April 25th, 2010  |  Published in China - Language

I realized today when I got a phone call from a Chinese person and took it without really any major communication problems that my Chinese has gotten a lot better in the past two months.

The thing that made me realize it was that the first successful phone conversation I had with a non-English-speaking Chinese person was only two months ago, and at the time, I was totally thrilled.

Obviously, the first conversation was sub-preschool level language use. The converstaion went something like this:

Me: Hello. Is XiaoLu there?

Other person: No. This is his mother.

Me: Oh, his mother. Hello.

Other person: XiaoLu will come back in something something. He went to something something.

Me: Where?

Other person: Something something. Are you that foreigner?

Me: Oh, yeah. I am.

Other person: Something something phone call.

Me: Oh. Can you have him call me later please?

Other person: Yes. Something.

Me: Thank you. Goodbye.

Other person: Bye-bye.

So maybe the word “sucessful” is too strong. But at the time, I thought it was cool that the basic function of a phone call had taken place. I didn’t just have to say “sorry, I don’t understand” and then hang up.

But the conversation today was much better. A guy from the online store where I buy clothes called because I hadn’t put my name on my order. So I gave him my name, and everything was fine. And I realized that I had basically understood everything he had said.

Maybe the reason this stuff is so interesting to me is because even though I studied French for five years before and during high school, I never really got good at it or had the chance to practice it in real-life situations. If you just memorize vocabulary and grammar when you’re learning a language, as a lot of students in the U.S. do (at least in New Hampshire when I was growing up — in cities and in places with more Spanish speakers I guess you could put the language to use) you never get the chance to stand on your feet in the language. You never know that with the sliver of vocabulary you have learned, it is possible to convey meaning.

Also, if you live in an single-language environment like I always did, even if you’re studying another language you’re probably not very likely to be able to speak it easily in the real language environment. For instance, when I studied French in high school we did go to Quebec on a field trip once. But the minute people opened their mouths, the language spilled out so fast and was pronounced so differently from how I pronounced it (meaning badly) that I didn’t really understand anything. Except hello.

Also, there is a lot of work to be done in between saying hello in a language and then actually speaking it. When I went to France in college for a week my pronounciation of “bonjour” was good enough at times to make people on the street think I actually spoke French. Which I didn’t really.

My point is basically that learning another language is totally interesting in itself, especially when you can walk out the door and talk to people who couldn’t speak English even if you wanted them to.

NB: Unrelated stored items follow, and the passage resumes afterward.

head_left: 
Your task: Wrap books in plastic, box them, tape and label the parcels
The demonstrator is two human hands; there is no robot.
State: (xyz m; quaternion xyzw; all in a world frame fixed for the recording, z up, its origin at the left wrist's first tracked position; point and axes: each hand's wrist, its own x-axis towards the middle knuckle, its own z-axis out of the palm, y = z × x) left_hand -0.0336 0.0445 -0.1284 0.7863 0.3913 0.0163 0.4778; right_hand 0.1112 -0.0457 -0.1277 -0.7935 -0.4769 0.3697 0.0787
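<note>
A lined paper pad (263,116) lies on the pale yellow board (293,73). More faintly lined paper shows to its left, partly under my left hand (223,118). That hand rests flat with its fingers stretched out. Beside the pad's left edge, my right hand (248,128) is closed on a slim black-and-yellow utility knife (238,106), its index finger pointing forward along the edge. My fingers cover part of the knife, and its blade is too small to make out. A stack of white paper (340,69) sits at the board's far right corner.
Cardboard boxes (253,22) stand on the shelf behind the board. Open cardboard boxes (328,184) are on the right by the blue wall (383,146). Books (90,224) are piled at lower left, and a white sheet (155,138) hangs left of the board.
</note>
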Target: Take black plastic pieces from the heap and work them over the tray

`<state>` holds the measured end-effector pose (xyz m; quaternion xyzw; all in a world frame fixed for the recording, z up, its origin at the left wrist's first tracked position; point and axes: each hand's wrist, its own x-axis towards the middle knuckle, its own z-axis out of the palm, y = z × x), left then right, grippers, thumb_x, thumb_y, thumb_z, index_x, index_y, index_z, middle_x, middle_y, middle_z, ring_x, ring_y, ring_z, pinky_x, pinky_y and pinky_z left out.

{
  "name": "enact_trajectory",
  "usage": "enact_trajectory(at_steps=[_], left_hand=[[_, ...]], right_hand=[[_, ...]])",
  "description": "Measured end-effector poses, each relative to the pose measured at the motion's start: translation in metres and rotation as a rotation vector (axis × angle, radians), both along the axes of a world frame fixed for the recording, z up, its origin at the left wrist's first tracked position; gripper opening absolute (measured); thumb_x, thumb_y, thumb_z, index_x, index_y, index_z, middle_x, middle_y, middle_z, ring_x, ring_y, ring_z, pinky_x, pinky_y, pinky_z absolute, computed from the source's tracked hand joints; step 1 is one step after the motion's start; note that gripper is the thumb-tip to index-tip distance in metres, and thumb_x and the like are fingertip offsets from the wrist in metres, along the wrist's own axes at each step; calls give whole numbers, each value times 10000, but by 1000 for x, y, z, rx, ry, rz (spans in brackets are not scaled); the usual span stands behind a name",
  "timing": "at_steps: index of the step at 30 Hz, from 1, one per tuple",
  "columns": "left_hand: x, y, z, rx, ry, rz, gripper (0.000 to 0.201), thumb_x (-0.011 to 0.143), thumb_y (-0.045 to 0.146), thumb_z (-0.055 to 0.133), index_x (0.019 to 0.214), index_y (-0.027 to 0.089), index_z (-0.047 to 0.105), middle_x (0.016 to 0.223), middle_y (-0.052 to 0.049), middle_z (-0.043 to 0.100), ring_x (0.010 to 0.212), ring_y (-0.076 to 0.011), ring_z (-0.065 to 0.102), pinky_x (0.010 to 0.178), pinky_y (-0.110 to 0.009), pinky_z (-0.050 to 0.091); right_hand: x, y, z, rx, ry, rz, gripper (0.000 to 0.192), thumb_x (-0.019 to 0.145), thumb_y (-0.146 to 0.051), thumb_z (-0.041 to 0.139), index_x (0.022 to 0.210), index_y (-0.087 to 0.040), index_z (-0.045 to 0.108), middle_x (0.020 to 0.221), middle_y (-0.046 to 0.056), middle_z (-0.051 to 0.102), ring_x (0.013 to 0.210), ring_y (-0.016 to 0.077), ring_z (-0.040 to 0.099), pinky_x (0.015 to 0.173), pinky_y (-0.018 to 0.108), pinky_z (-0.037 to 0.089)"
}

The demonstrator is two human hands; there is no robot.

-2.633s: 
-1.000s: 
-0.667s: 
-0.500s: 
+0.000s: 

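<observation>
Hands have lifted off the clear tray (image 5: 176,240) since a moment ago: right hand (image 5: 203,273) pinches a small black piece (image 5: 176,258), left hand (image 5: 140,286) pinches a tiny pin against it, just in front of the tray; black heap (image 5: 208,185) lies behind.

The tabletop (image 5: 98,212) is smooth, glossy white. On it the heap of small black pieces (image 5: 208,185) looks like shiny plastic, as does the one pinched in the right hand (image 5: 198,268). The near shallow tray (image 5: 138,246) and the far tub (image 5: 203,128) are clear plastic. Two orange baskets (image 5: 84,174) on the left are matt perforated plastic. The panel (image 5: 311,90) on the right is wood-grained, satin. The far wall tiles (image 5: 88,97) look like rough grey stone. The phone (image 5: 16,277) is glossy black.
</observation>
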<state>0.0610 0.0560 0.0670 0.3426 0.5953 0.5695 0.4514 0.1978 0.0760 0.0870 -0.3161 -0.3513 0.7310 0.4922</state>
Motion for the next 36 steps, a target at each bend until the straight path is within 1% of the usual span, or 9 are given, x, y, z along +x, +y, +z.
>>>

And also that semi-off-the-beaten-path China has got to be the best place anywhere for learning another language, because even if you don’t feel like talking to strangers, strangers definitely want to talk to you.

Talking to cab drivers is another great way for me to measure my progress in learning the language. It’s about a 35-minute cab ride from downtown to my door, and cab drivers love to ask questions and talk (last week, one cab driver who I had apparently ridden with before actually offered me a cigarette and we both smoked as we headed back to the college). Of course, when I first got here, small talk with cab drivers was impossible. I felt lucky just to be able to make my destination clear to them verbally. But that has slowly changed.  First I was able to chat with them for 30 seconds, then a few minutes, then more like 10 minutes, and now, if I am reasonably creative, I can go almost 20 minutes without the conversation breaking down and the driver just chatting away with me no longer understanding. Basically, as long as I don’t get lost in the skein as words, they will keep conversing with me (it’s kind of like a mini-Chinese lesson that I get as a free bonus for riding in a taxi).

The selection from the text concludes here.